There are positive ways to align our economic activities with our natural environment, and then there are negative ways. A sales tax is one of the negative ways — it reduces consumption in ways that do not create new financial equity. Once Considered Unthinkable, U.S. Sales Tax Gets Fresh Look
Emissions trading will also turn out to be a negative way. It will inspire a whole generation of wonderful people interested in sustainability to become financially dependent on big corporations instead of creating products and services that serve a diversified customer base. It will assert corporate control over this generation of innovation just like, for example, the low income housing tax credit did to a generation of community developers and housing activists. In addition, using corporations, it will create a framework and infrastructure to tax for resource use. How many steps will it be before communities, households and individuals are being taxed for resource use? Want to have a child? How about you pay a tax representing the present value of their future oxygen use. The derivatives market will never be the same.
Of course, we could create positive incentive systems with things like transparency of government money, participatory budgeting, community venture funds (here also) and insisting that government contracting be transparent and competitive and government financial functions be done only by government employees.
If we did those things, however, then everyone could see the opportunities to create living and financial equity in places and the world’s largest financial interests would find it difficult to direct who got the equity centrally.
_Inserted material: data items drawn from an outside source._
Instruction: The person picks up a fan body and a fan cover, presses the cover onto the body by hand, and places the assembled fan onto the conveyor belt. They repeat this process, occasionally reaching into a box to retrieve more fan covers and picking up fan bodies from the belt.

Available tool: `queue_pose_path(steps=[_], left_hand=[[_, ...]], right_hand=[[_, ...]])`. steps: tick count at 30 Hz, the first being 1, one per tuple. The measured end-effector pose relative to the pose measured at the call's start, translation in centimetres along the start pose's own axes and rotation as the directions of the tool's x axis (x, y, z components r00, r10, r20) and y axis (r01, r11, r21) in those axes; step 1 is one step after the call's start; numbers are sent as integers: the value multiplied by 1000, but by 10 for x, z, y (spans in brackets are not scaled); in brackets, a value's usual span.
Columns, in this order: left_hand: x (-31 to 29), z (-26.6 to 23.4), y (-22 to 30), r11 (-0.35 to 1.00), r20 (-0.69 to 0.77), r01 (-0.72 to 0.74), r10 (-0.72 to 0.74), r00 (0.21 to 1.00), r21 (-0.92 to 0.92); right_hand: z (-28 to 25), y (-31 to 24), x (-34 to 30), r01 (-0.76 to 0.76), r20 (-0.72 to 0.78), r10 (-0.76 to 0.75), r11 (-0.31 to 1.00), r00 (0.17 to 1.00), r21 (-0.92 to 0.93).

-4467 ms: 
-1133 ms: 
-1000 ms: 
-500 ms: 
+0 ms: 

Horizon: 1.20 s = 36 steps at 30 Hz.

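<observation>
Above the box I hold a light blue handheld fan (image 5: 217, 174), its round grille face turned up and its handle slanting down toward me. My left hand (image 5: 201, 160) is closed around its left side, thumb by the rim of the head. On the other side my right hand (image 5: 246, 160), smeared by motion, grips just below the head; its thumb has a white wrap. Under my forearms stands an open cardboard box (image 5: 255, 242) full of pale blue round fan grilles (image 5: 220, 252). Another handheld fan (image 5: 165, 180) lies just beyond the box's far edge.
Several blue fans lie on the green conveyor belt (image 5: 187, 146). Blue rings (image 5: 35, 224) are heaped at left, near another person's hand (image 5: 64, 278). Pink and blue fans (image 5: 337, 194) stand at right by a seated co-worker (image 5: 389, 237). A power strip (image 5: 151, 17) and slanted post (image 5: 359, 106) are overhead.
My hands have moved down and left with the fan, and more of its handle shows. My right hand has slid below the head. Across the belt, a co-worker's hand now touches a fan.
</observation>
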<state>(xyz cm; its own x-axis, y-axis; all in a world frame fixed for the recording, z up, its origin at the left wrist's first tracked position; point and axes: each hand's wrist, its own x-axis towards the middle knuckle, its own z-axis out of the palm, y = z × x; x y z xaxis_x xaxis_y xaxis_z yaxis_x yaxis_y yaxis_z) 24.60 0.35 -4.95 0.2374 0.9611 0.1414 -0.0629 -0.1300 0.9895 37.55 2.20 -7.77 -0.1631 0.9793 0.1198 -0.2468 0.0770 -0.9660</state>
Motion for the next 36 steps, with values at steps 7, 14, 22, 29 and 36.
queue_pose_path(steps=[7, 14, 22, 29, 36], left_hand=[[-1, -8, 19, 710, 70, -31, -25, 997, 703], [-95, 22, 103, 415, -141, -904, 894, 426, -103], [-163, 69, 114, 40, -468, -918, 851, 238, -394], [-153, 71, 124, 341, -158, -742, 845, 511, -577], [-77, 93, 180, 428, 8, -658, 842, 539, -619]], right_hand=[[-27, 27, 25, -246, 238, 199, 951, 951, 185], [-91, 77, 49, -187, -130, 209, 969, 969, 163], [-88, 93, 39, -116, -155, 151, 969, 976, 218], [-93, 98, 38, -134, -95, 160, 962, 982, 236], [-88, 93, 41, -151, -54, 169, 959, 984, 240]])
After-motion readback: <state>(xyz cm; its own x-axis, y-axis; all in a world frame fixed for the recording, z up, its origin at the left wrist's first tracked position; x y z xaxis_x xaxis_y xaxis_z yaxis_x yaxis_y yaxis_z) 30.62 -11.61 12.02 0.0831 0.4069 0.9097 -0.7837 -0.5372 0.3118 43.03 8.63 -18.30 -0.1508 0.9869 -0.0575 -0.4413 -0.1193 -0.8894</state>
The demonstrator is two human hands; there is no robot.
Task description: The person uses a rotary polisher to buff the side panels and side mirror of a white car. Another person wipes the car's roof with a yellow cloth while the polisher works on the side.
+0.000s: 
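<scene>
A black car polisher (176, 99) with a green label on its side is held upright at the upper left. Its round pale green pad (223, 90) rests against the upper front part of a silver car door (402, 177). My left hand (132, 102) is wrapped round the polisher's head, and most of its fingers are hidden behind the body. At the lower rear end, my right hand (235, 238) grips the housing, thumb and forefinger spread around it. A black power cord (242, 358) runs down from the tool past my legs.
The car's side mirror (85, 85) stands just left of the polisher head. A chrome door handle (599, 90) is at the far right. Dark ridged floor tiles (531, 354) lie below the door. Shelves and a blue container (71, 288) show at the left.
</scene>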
What is fascinating about the whole situation is that the world’s largest financial institutions would have a bigger pot of gold if we allowed the conversation to become open and transparent — that is how much wealth could be created. Right now we are not watching a recession or depression, rather a strangulation from central control.
So if the problem = the opportunity, how do we transform financial and economic strangulation? Of course, it can be done.
In September, at Financial Permaculture 2009 in Hohenwald, Tennessee, we are going focus more attention on how to map your local financial ecosystem so that we bring transparency and shift things in a wealth creating, decentralizing, out of control manner no matter what.